* [PROMPT]
Show all lines from the listing below that contain "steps".

* [SUPPLIED DATA]
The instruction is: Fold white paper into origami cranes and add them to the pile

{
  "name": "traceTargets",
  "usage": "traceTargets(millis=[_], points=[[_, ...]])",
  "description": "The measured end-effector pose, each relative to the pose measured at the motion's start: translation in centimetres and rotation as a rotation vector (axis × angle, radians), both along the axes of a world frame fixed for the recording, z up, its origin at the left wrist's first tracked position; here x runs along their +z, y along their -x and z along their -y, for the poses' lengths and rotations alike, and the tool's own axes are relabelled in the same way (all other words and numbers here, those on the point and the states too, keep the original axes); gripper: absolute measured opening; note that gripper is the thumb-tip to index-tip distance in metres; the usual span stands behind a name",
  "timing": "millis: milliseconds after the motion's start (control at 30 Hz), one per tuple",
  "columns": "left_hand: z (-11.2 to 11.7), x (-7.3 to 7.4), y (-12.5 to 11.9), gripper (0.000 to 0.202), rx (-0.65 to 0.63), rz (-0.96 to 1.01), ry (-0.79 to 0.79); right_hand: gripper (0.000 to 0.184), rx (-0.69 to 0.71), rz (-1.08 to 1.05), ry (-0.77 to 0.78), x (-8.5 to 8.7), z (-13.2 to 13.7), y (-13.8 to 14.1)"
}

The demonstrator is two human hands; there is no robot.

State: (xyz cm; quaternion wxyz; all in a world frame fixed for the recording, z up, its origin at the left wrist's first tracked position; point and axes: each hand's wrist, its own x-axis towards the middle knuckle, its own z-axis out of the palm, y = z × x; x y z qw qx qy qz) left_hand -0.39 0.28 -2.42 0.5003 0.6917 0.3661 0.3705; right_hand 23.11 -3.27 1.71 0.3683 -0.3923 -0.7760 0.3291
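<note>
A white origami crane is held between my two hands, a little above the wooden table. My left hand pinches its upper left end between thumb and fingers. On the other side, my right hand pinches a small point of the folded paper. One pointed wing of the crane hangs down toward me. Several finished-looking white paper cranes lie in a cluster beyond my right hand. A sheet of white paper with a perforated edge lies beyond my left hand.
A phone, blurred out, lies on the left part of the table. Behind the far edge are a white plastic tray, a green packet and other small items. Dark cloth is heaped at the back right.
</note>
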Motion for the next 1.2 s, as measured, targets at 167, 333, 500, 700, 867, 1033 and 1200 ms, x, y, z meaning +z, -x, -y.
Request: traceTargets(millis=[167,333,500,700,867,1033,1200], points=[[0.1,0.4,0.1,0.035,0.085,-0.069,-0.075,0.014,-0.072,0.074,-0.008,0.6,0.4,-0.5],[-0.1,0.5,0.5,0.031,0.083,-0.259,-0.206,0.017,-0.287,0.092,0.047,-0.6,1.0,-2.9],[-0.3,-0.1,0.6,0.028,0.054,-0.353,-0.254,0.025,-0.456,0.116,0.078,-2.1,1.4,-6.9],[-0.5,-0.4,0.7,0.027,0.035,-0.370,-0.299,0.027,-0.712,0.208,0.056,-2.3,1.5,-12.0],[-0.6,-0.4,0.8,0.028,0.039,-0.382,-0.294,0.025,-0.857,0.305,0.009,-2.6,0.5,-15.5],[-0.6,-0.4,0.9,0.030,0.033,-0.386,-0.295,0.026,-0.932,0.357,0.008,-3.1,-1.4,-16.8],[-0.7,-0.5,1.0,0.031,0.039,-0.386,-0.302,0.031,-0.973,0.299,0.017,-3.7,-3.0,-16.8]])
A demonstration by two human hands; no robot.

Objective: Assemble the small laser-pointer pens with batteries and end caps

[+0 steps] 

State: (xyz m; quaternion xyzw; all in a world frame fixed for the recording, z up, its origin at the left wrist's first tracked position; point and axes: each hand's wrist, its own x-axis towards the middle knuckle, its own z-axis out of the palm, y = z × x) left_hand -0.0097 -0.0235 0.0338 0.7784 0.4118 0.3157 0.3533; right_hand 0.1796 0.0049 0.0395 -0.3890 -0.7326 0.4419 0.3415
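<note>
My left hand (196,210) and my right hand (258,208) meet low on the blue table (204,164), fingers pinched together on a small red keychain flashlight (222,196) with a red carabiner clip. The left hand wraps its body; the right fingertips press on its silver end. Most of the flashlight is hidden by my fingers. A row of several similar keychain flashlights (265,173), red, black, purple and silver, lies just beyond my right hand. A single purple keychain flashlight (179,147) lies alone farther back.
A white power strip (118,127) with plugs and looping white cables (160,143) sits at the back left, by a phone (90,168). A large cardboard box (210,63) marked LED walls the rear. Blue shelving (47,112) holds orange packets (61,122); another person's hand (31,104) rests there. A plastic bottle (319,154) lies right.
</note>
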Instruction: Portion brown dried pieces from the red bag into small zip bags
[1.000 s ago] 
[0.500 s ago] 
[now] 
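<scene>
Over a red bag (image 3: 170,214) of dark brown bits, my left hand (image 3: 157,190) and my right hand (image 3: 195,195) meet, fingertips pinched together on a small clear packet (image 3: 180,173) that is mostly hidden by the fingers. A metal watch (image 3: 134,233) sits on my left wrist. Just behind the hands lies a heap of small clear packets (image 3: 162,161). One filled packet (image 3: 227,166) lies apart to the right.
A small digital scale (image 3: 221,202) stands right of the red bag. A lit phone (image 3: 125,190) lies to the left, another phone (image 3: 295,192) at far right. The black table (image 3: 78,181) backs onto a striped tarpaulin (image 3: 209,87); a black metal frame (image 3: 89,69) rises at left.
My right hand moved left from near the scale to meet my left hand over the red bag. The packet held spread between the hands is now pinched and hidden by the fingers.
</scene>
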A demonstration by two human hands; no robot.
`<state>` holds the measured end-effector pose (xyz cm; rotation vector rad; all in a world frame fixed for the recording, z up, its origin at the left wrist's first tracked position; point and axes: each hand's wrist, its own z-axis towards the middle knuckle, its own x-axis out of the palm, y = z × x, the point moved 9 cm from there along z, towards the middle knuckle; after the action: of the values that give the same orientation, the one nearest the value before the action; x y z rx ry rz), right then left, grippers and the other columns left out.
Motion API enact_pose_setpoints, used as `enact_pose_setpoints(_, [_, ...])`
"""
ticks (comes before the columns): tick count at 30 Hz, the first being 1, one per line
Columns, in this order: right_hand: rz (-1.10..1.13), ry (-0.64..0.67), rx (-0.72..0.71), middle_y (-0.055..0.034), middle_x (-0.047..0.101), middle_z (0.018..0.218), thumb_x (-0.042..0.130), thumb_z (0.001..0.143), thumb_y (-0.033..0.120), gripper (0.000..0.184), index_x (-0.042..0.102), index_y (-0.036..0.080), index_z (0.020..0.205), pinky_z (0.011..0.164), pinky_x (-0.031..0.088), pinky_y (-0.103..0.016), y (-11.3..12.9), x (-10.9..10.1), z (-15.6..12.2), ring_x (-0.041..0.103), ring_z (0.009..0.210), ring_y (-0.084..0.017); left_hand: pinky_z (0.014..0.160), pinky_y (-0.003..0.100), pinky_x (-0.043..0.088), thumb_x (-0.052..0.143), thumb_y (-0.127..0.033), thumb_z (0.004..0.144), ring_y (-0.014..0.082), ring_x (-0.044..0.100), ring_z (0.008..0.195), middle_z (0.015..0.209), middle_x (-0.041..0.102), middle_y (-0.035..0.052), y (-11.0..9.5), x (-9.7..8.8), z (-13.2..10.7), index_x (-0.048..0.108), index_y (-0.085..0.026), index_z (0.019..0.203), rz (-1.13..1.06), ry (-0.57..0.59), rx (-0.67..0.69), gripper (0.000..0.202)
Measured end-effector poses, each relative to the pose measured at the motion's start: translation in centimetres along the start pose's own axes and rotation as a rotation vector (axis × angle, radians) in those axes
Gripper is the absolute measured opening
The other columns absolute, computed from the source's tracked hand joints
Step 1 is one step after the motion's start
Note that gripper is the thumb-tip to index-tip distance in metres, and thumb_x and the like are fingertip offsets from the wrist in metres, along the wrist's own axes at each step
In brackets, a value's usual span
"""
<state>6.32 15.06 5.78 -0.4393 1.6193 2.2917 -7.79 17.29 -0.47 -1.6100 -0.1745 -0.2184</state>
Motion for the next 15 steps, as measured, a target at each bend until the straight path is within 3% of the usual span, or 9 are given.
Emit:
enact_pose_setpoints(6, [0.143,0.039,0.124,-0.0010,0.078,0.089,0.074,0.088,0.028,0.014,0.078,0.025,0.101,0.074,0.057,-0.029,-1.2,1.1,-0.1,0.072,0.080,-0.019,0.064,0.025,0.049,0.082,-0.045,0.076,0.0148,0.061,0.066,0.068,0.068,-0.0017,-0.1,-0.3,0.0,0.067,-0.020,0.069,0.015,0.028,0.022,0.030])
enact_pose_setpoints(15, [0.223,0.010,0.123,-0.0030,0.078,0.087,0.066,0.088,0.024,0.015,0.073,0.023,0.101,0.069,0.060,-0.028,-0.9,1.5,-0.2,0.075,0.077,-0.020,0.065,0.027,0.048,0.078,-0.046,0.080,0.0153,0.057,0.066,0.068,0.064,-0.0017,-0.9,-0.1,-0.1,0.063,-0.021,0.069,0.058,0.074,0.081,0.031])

* [RESULT OF THIS TASK]
[+0 steps] 
Motion for the next 15 steps, as measured, a target at each bend until the straight path is within 3% of the usual span, or 9 are given.

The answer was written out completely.